Per the vets do NOT put ointment on it. Yes that is typically the type of wound you would put ointment on lol, but it needs to be dry. I don't use Wonder Dust often at all. The barn I was at that we had a TON of hock rubs going on (for whatever reason lol it was weird) used a TON of https://www.smartpakequine.com/pt/alushield-aerosol-bandage-10749 and that's what the vet said to use (liberally as needed). BluKote should help dry it out at least, but the Alushield is more of a "liquid bandaid" type stuff (it's what they spray on stitches these days).

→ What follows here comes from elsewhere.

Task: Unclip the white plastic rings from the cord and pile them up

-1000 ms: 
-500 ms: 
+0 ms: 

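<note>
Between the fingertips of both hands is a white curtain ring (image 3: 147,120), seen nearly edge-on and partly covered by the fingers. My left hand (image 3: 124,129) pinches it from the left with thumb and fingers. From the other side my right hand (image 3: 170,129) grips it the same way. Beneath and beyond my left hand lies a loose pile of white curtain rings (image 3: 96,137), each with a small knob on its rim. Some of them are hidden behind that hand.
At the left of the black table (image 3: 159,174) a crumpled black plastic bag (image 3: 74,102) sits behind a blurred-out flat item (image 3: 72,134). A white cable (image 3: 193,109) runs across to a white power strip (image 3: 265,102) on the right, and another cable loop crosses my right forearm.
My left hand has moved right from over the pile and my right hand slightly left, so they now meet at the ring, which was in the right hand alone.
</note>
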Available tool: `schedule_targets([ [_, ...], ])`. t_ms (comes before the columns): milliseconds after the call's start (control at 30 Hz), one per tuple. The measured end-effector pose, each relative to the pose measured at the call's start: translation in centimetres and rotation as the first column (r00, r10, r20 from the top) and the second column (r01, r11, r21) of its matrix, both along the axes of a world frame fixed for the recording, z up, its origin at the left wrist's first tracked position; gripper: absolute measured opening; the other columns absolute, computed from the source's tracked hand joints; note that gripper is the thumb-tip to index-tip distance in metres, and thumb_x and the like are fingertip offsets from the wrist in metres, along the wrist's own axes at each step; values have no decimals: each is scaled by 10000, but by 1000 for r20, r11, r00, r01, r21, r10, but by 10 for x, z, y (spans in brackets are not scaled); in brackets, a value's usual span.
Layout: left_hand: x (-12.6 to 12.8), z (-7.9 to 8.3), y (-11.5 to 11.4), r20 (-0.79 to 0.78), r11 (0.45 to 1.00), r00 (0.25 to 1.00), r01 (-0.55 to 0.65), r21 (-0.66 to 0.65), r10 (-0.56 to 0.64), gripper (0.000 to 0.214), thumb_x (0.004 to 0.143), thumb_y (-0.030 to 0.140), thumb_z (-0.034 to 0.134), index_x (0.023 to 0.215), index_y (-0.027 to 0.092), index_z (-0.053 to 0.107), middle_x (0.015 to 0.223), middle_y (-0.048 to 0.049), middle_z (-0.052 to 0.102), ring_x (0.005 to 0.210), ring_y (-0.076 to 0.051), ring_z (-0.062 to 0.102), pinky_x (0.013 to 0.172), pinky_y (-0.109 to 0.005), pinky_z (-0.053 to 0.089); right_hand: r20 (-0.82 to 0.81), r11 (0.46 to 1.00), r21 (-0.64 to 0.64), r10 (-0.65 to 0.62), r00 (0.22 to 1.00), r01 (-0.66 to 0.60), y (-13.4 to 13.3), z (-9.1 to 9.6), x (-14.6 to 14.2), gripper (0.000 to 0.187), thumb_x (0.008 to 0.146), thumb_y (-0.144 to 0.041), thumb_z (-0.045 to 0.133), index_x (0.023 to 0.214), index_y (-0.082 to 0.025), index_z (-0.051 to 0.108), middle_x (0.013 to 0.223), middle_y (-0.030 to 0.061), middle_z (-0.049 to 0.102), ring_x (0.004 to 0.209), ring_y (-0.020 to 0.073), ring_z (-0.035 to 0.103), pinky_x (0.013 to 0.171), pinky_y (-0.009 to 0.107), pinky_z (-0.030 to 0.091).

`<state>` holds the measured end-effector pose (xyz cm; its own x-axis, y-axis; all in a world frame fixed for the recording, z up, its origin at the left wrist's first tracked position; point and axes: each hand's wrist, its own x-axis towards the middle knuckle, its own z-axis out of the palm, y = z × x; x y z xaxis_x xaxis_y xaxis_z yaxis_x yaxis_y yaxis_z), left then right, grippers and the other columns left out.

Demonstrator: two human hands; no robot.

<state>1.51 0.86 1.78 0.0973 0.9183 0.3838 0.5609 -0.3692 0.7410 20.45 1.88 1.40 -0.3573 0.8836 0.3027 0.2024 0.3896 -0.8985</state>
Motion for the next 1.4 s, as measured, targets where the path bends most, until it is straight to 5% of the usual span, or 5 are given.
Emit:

The elbow sounds painful but I was picturing something deep and ***** all opened up (yuck), glad that is not the case! I second what @JCnGrace said about the elbow.


----------



## ApuetsoT (Aug 22, 2014)

The sores I used the ductape on were about the size of a toonie, over bone, with no discharge. 
Seeing your picture, that is not a candidate.


----------



## Wallaby (Jul 13, 2008)

I think you guys are right that it's a shoe boil/capped elbow [no shoes on this horse though! Just hooves the size of dinner plates. haha]. Google told me that they often display as "slightly scabby skin" when it's chronic, but hasn't been "triggered." That fits with how his elbows have always been crusty on both sides and nothing I've ever done has made any kind of difference.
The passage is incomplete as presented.